■ WHAT YOU SHOULD DO: Of the lines below, report only those that contain "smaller".

Recorded data
++++++++

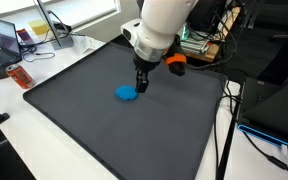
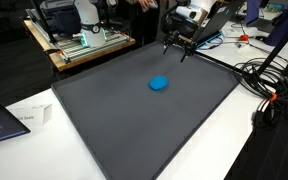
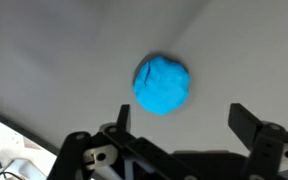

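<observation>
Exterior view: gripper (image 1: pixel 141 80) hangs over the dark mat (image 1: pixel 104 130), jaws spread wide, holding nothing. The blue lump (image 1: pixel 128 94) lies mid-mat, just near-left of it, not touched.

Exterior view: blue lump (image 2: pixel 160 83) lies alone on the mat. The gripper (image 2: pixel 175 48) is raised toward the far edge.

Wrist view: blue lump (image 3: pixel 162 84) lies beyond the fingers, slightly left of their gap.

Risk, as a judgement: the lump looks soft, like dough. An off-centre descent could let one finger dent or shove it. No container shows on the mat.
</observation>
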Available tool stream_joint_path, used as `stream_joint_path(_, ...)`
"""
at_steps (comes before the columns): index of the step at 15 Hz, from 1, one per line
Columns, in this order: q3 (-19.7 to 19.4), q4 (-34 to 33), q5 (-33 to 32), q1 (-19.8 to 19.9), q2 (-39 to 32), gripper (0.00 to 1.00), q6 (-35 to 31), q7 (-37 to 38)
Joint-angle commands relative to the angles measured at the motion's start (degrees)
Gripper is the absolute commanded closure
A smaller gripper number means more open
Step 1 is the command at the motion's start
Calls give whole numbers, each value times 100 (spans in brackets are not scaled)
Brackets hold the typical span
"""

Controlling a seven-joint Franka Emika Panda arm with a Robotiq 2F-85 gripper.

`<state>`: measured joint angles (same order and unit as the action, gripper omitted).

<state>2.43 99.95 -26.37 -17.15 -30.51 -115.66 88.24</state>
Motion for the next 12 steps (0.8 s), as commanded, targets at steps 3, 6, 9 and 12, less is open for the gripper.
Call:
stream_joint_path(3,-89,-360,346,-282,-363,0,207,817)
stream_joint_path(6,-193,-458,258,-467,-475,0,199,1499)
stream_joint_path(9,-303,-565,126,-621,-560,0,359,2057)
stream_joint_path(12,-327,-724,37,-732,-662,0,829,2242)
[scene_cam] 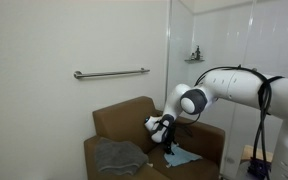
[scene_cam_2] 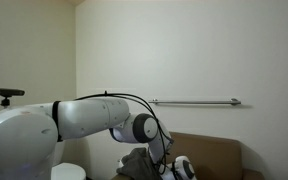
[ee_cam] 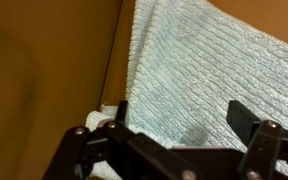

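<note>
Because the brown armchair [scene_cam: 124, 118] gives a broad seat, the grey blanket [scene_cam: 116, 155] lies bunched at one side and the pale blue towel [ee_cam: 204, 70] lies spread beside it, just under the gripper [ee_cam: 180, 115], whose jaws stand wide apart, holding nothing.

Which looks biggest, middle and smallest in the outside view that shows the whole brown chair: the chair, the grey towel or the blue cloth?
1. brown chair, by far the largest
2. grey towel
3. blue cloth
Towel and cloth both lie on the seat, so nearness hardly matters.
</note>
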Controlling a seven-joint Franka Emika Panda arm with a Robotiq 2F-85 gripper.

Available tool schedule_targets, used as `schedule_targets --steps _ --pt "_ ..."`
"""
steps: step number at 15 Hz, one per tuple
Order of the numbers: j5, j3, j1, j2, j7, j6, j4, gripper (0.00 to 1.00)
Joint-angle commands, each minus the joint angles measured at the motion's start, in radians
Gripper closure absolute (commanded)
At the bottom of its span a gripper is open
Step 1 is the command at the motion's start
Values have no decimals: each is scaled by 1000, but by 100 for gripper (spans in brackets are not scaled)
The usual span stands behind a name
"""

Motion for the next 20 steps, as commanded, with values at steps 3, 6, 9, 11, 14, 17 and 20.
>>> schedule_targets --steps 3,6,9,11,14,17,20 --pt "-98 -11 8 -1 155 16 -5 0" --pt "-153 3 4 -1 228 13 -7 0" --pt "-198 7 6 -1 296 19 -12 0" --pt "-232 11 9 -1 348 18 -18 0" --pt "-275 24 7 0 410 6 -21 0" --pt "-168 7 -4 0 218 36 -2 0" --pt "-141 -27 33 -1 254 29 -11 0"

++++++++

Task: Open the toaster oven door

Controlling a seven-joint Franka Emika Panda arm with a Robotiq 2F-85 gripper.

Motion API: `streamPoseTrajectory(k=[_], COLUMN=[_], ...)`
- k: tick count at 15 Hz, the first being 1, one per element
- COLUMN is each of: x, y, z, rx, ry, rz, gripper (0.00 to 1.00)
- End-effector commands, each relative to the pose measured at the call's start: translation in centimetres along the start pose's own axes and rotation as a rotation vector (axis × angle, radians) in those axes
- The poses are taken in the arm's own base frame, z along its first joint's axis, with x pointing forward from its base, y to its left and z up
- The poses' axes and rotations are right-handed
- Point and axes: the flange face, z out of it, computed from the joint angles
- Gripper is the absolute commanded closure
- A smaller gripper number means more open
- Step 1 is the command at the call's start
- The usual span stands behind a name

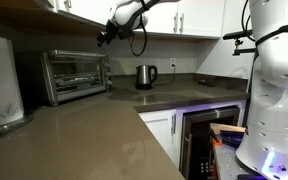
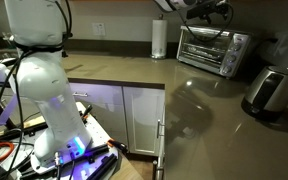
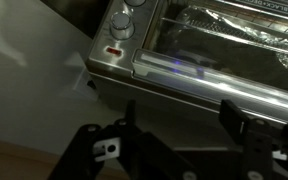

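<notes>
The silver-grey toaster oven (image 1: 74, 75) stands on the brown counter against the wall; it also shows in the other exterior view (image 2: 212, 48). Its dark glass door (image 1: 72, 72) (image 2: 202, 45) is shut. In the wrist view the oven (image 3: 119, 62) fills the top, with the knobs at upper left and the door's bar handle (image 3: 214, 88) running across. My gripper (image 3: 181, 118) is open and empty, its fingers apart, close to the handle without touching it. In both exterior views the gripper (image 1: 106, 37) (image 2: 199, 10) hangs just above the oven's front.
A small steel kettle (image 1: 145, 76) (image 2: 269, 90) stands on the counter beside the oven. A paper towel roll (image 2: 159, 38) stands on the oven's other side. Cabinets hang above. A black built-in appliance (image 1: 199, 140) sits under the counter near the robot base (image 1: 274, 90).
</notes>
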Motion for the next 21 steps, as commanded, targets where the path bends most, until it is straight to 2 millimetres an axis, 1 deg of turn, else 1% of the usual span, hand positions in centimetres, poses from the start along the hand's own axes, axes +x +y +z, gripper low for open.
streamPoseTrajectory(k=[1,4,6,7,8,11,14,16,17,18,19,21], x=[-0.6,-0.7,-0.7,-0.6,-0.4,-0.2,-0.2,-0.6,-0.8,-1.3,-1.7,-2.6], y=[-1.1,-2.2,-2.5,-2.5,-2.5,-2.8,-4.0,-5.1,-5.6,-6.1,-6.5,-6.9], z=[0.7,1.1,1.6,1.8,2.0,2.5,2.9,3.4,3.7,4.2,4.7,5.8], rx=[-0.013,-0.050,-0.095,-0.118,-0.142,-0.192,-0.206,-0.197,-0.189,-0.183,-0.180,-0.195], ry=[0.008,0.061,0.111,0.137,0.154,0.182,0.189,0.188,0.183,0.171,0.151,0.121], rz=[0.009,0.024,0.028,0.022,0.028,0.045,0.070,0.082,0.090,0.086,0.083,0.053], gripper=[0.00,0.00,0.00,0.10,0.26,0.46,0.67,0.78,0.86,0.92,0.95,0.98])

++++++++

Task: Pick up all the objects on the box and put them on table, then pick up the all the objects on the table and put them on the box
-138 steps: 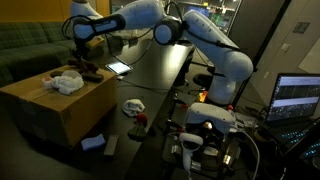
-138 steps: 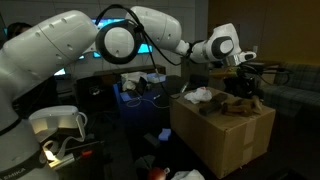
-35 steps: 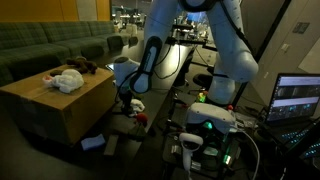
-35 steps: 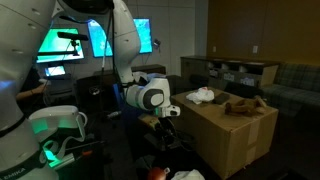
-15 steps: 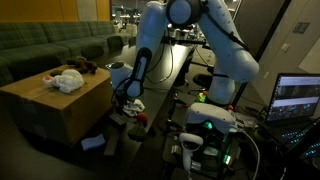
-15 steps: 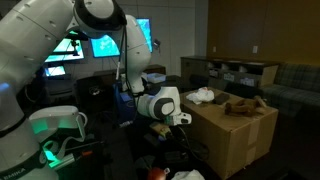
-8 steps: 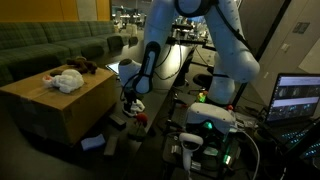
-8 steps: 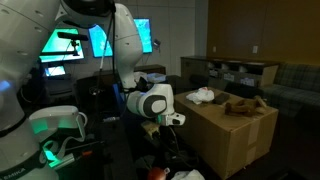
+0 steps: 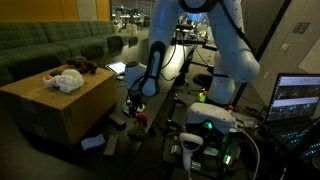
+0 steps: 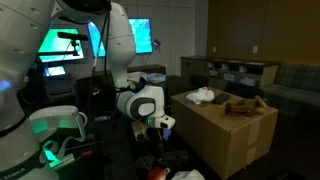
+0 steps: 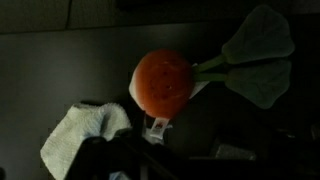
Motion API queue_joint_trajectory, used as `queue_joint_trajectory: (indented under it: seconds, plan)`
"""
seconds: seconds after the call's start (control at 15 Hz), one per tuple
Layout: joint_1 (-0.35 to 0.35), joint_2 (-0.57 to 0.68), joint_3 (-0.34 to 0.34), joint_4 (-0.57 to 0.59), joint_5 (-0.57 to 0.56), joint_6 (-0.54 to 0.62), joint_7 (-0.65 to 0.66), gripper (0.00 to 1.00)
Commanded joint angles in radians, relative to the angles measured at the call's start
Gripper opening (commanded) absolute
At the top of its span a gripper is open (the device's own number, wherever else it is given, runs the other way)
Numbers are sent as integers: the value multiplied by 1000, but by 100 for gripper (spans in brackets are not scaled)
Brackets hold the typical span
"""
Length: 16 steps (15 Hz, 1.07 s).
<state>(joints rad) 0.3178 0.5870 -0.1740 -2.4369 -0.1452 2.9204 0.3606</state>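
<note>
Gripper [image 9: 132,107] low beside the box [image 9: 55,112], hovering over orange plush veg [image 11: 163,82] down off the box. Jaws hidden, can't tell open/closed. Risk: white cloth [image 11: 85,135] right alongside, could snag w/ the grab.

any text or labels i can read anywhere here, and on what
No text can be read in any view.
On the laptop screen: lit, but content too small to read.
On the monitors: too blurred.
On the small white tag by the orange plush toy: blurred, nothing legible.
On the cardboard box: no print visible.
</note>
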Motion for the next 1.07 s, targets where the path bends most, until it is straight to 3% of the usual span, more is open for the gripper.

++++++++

■ EXERCISE RESPONSE:
A smaller gripper number means more open
- A smaller gripper number means more open

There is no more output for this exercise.